Work task:
Leaving out all pictures, write down exactly the lines from the one containing "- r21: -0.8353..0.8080" through the last line of the material.

Data below:

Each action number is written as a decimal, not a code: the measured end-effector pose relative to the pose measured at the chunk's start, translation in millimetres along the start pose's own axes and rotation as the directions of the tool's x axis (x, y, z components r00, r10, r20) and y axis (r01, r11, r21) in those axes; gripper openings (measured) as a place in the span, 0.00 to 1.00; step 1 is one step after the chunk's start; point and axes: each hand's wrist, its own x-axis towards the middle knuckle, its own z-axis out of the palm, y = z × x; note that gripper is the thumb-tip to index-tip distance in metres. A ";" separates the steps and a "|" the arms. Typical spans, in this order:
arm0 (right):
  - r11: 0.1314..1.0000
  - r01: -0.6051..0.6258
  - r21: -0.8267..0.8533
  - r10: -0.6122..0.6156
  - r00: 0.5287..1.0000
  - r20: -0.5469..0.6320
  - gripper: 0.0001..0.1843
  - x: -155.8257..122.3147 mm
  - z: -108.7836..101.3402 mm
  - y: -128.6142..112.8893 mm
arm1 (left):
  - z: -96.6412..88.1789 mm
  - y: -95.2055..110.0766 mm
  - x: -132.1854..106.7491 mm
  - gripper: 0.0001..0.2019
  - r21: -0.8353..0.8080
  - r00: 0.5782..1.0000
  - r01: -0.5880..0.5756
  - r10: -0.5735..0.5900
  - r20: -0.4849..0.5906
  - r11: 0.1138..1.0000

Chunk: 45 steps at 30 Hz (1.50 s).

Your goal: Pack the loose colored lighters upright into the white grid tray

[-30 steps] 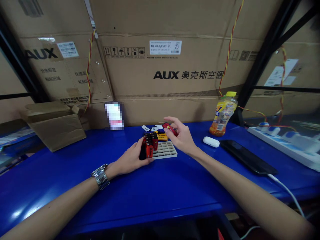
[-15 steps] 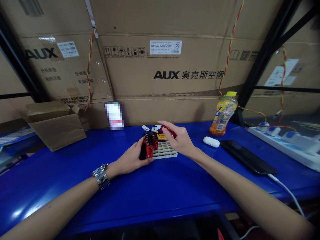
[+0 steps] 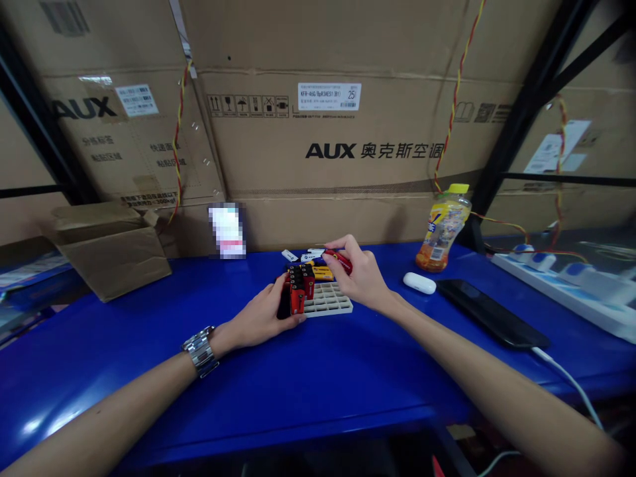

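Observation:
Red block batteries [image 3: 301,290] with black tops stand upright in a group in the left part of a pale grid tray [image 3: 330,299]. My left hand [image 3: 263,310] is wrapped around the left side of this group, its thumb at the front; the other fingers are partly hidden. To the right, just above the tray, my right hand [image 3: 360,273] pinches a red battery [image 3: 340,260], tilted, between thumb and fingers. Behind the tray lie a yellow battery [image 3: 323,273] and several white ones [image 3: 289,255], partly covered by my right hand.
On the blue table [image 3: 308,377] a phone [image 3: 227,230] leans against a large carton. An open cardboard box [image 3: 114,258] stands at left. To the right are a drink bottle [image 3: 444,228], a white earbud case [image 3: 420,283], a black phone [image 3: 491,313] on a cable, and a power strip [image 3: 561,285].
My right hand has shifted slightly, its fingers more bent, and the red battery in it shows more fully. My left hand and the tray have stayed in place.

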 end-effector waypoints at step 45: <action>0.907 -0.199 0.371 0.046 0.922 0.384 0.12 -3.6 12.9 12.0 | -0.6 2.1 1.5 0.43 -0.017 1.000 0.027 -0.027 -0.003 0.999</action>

Result of the exercise:
  - r21: -0.8353..0.8080
  - r00: 0.5782..1.0000
  - r01: -0.5880..0.5756
  - r10: -0.5735..0.5900
  - r20: -0.4849..0.5906
  - r11: 0.1138..1.0000

Chunk: 45 steps at 30 Hz (1.50 s).

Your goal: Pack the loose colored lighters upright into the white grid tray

[-30 steps] 
[-15 steps] 
[+0 steps] 

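Observation:
Red block batteries [image 3: 301,290] with black tops stand upright in a group in the left part of a pale grid tray [image 3: 330,299]. My left hand [image 3: 263,310] is wrapped around the left side of this group, its thumb at the front; the other fingers are partly hidden. To the right, just above the tray, my right hand [image 3: 360,273] pinches a red battery [image 3: 340,260], tilted, between thumb and fingers. Behind the tray lie a yellow battery [image 3: 323,273] and several white ones [image 3: 289,255], partly covered by my right hand.
On the blue table [image 3: 308,377] a phone [image 3: 227,230] leans against a large carton. An open cardboard box [image 3: 114,258] stands at left. To the right are a drink bottle [image 3: 444,228], a white earbud case [image 3: 420,283], a black phone [image 3: 491,313] on a cable, and a power strip [image 3: 561,285].
My right hand has shifted slightly, its fingers more bent, and the red battery in it shows more fully. My left hand and the tray have stayed in place.
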
 end-effector waypoints at step 45: <action>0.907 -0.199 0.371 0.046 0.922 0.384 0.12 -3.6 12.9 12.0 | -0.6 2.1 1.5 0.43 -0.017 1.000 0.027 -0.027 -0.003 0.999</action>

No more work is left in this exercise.